# i7-7700 non-K is not hitting 4.2GHz



## RodoGodo19 (May 13, 2017)

CPU: i7-7700
Motherboard: asrock h270m-itx/ac

The CPU is not hitting 4.2GHz while playing heavy games, it runs at 4.0GHz, why?.
I didn't touch the BIOS...











Help?.


----------



## Crap Daddy (May 13, 2017)

4.2 is maximum single core frequency at which the processor is capable of operating using Intel® Turbo Boost Technology.  On all four cores you will have a max of 4GHz


----------



## CAPSLOCKSTUCK (May 13, 2017)

In  "power options" try High performance


----------



## RodoGodo19 (May 13, 2017)

Crap Daddy said:


> 4.2 is maximum single core frequency at which the processor is capable of operating using Intel® Turbo Boost Technology.  On all four cores you will have a max of 4GHz





CAPSLOCKSTUCK said:


> In  "power options" try High performance



I ran CineBench Single Core and the CPU doesn't pass 4.0GHz

what is wrong?.
I have Turbo Boost enabled in BIOS, I checked that...


----------



## Crap Daddy (May 13, 2017)

I don't see any reason why it shouldn't turbo to advertised values. If you right click in cpuz on core speed it will show you in real time the speed on all 4 cores. Or you can download hwinfo which I find good.


----------



## r9 (May 13, 2017)

RodoGodo19 said:


> I ran CineBench Single Core and the CPU doesn't pass 4.0GHz
> 
> what is wrong?.
> I have Turbo Boost enabled in BIOS, I checked that...
> ...


Cinebench is multicore bench, it not gonna boost to 4.2GHz.
Try CPUz single core bench test.


----------



## P4-630 (May 13, 2017)

Run the CPU-Z benchmark.


----------



## Tomgang (May 13, 2017)

Intel turbo boost needs certain things to be with in spec before it boost to its max. First of all max TDP must not be exceeded and a given temperature as well.
Your cores gets above 70 C and one at 78 C and that is high i my opinion.

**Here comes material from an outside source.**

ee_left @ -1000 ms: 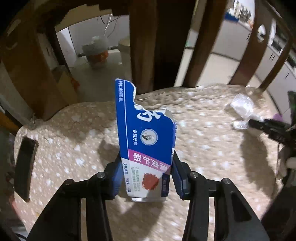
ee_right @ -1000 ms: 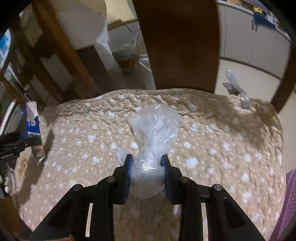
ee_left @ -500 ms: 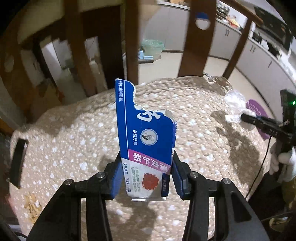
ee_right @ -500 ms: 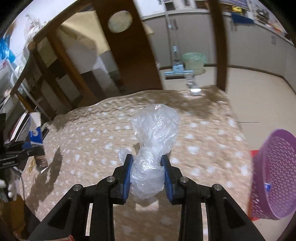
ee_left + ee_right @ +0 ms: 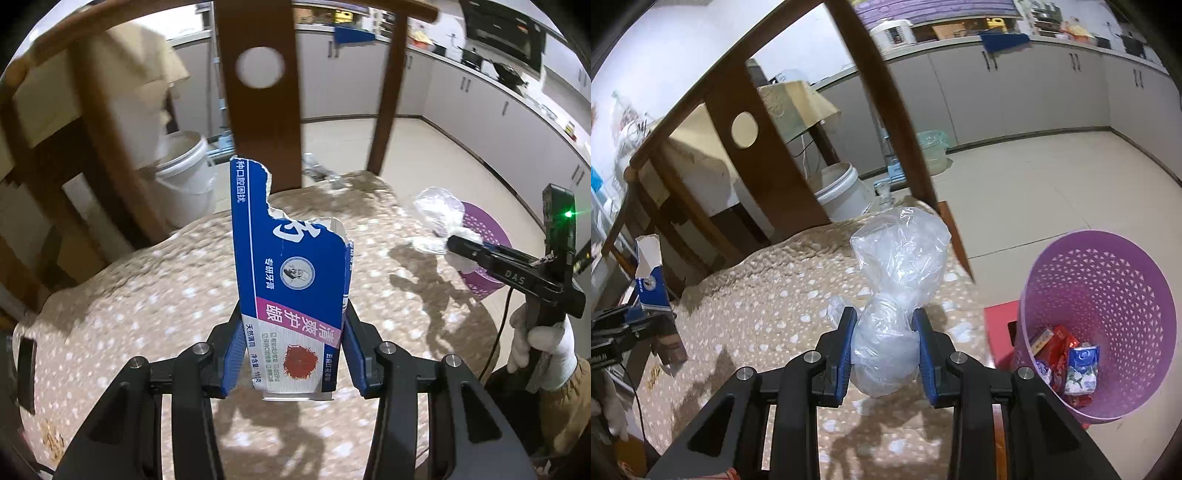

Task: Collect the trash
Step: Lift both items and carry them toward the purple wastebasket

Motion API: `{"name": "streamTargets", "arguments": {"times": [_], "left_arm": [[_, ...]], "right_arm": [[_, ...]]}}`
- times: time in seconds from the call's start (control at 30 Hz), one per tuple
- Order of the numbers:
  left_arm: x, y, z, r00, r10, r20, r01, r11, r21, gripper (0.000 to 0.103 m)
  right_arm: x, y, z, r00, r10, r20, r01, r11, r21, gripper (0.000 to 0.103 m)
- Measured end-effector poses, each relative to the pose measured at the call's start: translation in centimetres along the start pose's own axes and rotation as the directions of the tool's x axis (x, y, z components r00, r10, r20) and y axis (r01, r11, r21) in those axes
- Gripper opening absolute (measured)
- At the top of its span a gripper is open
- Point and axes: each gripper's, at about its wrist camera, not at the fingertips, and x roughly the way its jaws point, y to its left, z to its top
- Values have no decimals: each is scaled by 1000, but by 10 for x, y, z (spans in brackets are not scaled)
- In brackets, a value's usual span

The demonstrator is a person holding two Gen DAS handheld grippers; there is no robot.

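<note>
My left gripper (image 5: 293, 354) is shut on a torn blue toothpaste box (image 5: 291, 280) and holds it upright above the spotted beige cushion (image 5: 147, 314). My right gripper (image 5: 884, 350) is shut on a crumpled clear plastic bag (image 5: 897, 280) above the cushion's right edge. A purple mesh bin (image 5: 1108, 295) stands on the floor to its right, with several wrappers inside. In the left wrist view the right gripper (image 5: 452, 243) and its bag (image 5: 437, 214) show at right, in front of the bin (image 5: 480, 236). In the right wrist view the box (image 5: 650, 280) shows at far left.
Brown wooden chair-back slats (image 5: 258, 92) rise behind the cushion. A white bucket (image 5: 842, 192) and a green tub (image 5: 932, 151) stand on the tiled floor. A dark phone-like object (image 5: 26, 369) lies at the cushion's left edge. Grey cabinets (image 5: 1034, 92) line the far wall.
Both grippers have swung to the right with their loads still held. The purple bin has come further into the right wrist view, and its contents now show.
</note>
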Motion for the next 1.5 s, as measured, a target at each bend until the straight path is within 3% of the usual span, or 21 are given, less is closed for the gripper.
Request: {"name": "streamTargets", "arguments": {"times": [0.3,0.5,0.7,1.5], "left_arm": [[17,-51,2,995,97,-9,-96,993,76,46],[22,-62,-3,982,188,-15,-185,977,103,46],[22,-68,-8,972,232,-22,-228,966,118,46],[20,-73,-11,966,254,-36,-245,956,164,46]], "right_arm": [[-6,-5,-5,1000,-15,2,15,1000,-19,33],[-3,6,-7,1000,-14,-6,14,998,-62,33],[2,12,-10,1000,-7,-22,5,996,-89,33],[-7,6,-9,1000,-12,-1,12,997,-82,34]]}}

In your screenshot even then you run single core bench there are load on more than one core/thread and that will not give you that 4.2 GHz boost clock. Only one core even maybe one thread before you will se the max boost.

try cpu-z benchmark or a stress test program like Prime95 and set to stress only one core and one thread.


----------



## alucasa (May 13, 2017)

80c shouldn't an issue. That's still 20c from Tfunction.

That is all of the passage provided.